Having been praised time and again, and rightly so, for being the head of state and government to allow the maximum freedom ever allowed to the press, and having allowed and encouraged the electronic media to multiply and flourish, he should have known that the affair of the Chief Justice would receive full coverage – particularly as someone on his staff had been so stupid as to invite into the camp office the PTV cameras on the morning of March 9 when Chief Justice Iftikhar Mohammad Chaudhry came calling on him at his, the CJ’s, request.

The subsequent actions were fully reported, the lawyers’ protests aired all day, the Chief Justice’s travels to Lahore aired day and night by all the private news channels, and then came May 12 in Karachi, again the affair of the Chief Justice. Blood was amply shed, mayhem and disorder reigned, the whole nation was witness to what had happened in Karachi that day and later, most shamefully, in Islamabad that night. Again, either in a fit of madness, or on ‘advice’ from his dangerous advisers, the president general decided (as all his predecessors have done) to act against the press freedom he had so wisely accorded.

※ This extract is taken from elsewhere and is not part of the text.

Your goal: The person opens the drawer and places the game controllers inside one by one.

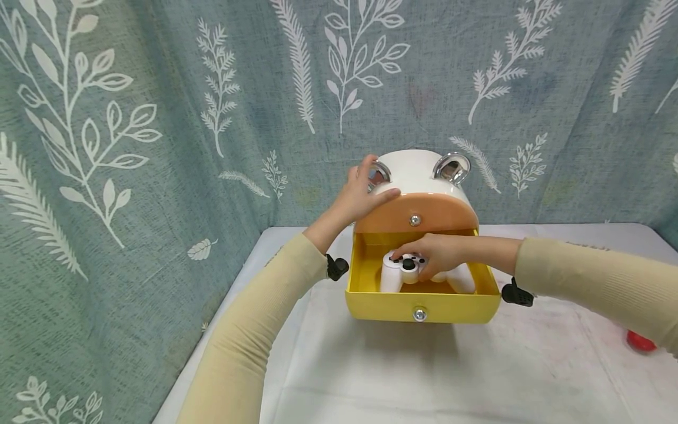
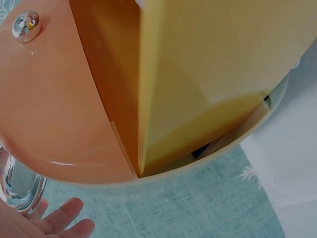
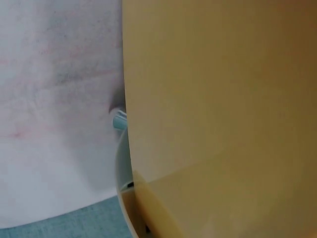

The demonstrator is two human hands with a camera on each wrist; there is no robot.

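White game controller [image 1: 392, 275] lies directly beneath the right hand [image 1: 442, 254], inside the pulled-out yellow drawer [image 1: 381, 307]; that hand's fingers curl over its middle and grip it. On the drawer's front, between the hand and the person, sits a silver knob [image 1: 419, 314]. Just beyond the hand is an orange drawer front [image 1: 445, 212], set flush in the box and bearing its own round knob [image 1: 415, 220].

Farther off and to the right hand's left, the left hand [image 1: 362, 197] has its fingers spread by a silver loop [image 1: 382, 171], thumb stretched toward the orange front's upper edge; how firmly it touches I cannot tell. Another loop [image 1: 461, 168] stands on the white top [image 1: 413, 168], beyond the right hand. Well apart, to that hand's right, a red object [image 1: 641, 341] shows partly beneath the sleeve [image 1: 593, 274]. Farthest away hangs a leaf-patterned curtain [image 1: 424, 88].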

This day will be remembered in Pakistan as the most recent Day of Infamy. Fifty lives were lost and some two hundred injured. Those responsible were three – the president general who never tires of preaching enlightenment and moderation and who rightly wages war against terror, his coalition partner, the Pir of London Town, and the man directly responsible for the safety of our lives and properties, the Chief Justice of Pakistan. The latter was besieged at the Karachi airport, surrounded by his impresarios among who shines his Cambridge Chaudhry chauffeur.

As soon as the CJP heard the news of the killing of the first citizen could he not have announced : “I do not wish people to die for me. I am cancelling my visit. Fly me back to Islamabad.”? What were our ‘leaders’ and protectors trying to establish – that in Pakistan brawn rules over brain?

The first shot fired from the government canon came on June 2, when the Pakistan Electronic Media Regulatory Authority (Pemra) addressed a letter to the managements of the private television channels informing them that the decision had been taken to ban any TV coverage of any events related to the affair of the Chief Justice. They were directed not to air any programme that “is likely to encourage violence or contains anything against [the] maintenance of law and order or which promotes anti-national and anti-state attitude.”

Also not to be aired is “anything which amounts to contempt of court” or “contains aspersions [on] the judiciary and integrity of the armed forces of Pakistan . . . .”. Non-implementation of the ‘directives’ would invoke legal action under the Pemra ordinance of 2002.

Then, on June 4 came a veritable volley – the Pemra (Amendment) Ordinance, issued two days prior to a National Assembly session (a coincidence?), which authorises Pemra to take action against television channels violating the rules. Inter alia, it is authorised to confiscate the equipment of any broadcasting channel and to seal its premises. It may also suspend the licenses of TV channels and violators of the rules are to be fined Rs.10 million.

Pemra is authorised to make any new rules it may deem fit. As reported in this newspaper, “The ordinance revokes many of the major provisions of a law passed by parliament three months ago after a two-year debate and consultations with the stakeholders.”

The excuse given by the general for this move against a media which he had freed was that in airing the events of May 12 in Karachi the media had transgressed accepted norms of decency by showing dead bodies, some headless or limbless, dying people, wounded people, and a large amount of blood and gore. He rightly stated that the electronic media in democratic lands of this world avoid bloodshed and scenes of death.

This may be so, but the main reason for clamping down on the media is to shut out the day-and- night-long scenes of the various ‘caravans’ paraded around the country in support of the Chief Justice and his lawyer supporters. Shots of thousands of members of the beloved awam flocking to greet and meet the Chief Justice were not appreciated, as were not the shots of him being showered with rose petals by his black-coated ‘mock hunger-striking’ friends.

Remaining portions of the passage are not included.